MobyGames Scraper. Anybody Interested?

dustind900

Member
Supporter
RL Member
I am currently making this for myself, but if others are interested I would be willing to share.
Would there be any interest in such an app? If so, what would be some features you would like to see?

This scraper will be aimed at HyperLaunch specifically. By that I mean scraped info will be added ( optionally ) to HyperLaunchHQ Database xml files and or HyperPause GameInfo ini files.

I see two ways of doing this. One would be adding the info to the ini and xml files and setting the xml desription tag to match the ini section. Or two, name the ini section to match the xml database name. This way when using HyperPause the GameInfo will always show, not having to rely on parsing game names in the ini files.

And considering there are pre-existing ini files a feature will be added to modify existing files instead of creating new ones.

And yes, artwork too...

So, if you are interested at all, drop a post a leave me some suggestions.
 

brolly

Administrator
Developer
I'd be interested on something like this, not so much for creating databases, but would be useful to double check existing info or to add extra information to the databases in the future since we have plans to add some extra fields to them.
I think it would be better to make the scrapped info public instead of the actual scrapper though because this could lead to hundreds of users scrapping moby and hitting their servers badly and that would surely piss them off. Or at least keep it under a restricted group of users.
If you scrap all the relevant data then your files can be used to generate any other format needed.
 

dustind900

Member
Supporter
RL Member
Thank you for some input on this. If you don't mind me asking what are the extra fields you are thinking of adding?

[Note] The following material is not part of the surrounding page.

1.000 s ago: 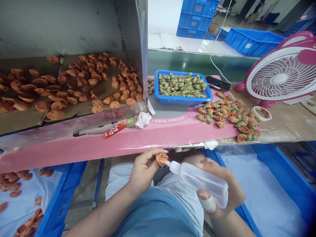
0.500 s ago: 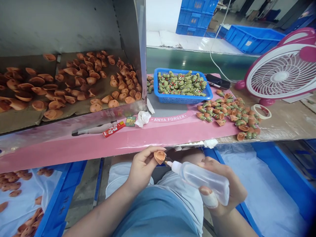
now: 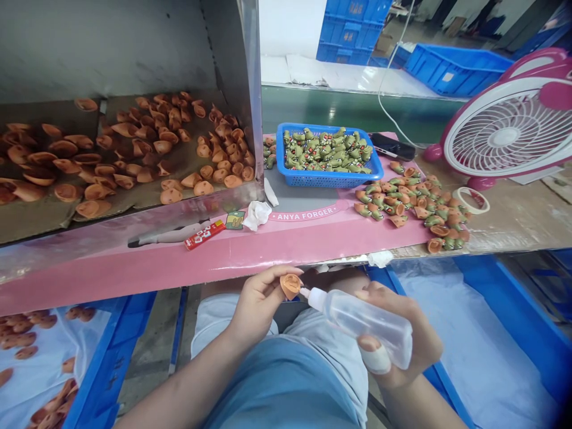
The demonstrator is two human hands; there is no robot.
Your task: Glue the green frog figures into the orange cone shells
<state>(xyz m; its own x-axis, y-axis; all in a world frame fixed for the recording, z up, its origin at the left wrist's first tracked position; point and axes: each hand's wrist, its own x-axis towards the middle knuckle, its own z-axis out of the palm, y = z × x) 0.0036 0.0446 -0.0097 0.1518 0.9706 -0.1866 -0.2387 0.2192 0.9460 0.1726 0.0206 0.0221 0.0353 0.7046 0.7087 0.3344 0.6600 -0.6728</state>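
Below the edge of a pink cardboard sheet [image 3: 223, 268], the left hand [image 3: 257, 304] pinches an orange cone [image 3: 291, 286] between thumb and fingers; the right hand [image 3: 397, 333] curls closed around a squeeze bottle [image 3: 366, 328], nozzle just beside the cone. (A hard squeeze could flood it; a slip could drop it.)

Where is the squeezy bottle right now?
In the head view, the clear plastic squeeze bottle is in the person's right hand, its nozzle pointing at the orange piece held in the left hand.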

I myself think that all the gameInfo should be included in the DB and the DB should be converted to ini no need for two seperate files, but thats just me. I can work with anything.. :)
 

brolly

Administrator
Developer
Database format is irrelevant really, this will vary from frontend to frontend and as it is HyperLaunch doesn't even have its own database format even though we are considering building one. Ini files isn't really a good format for databases as it doesn't allow to have multiple levels for instance and this might come handy on some situations.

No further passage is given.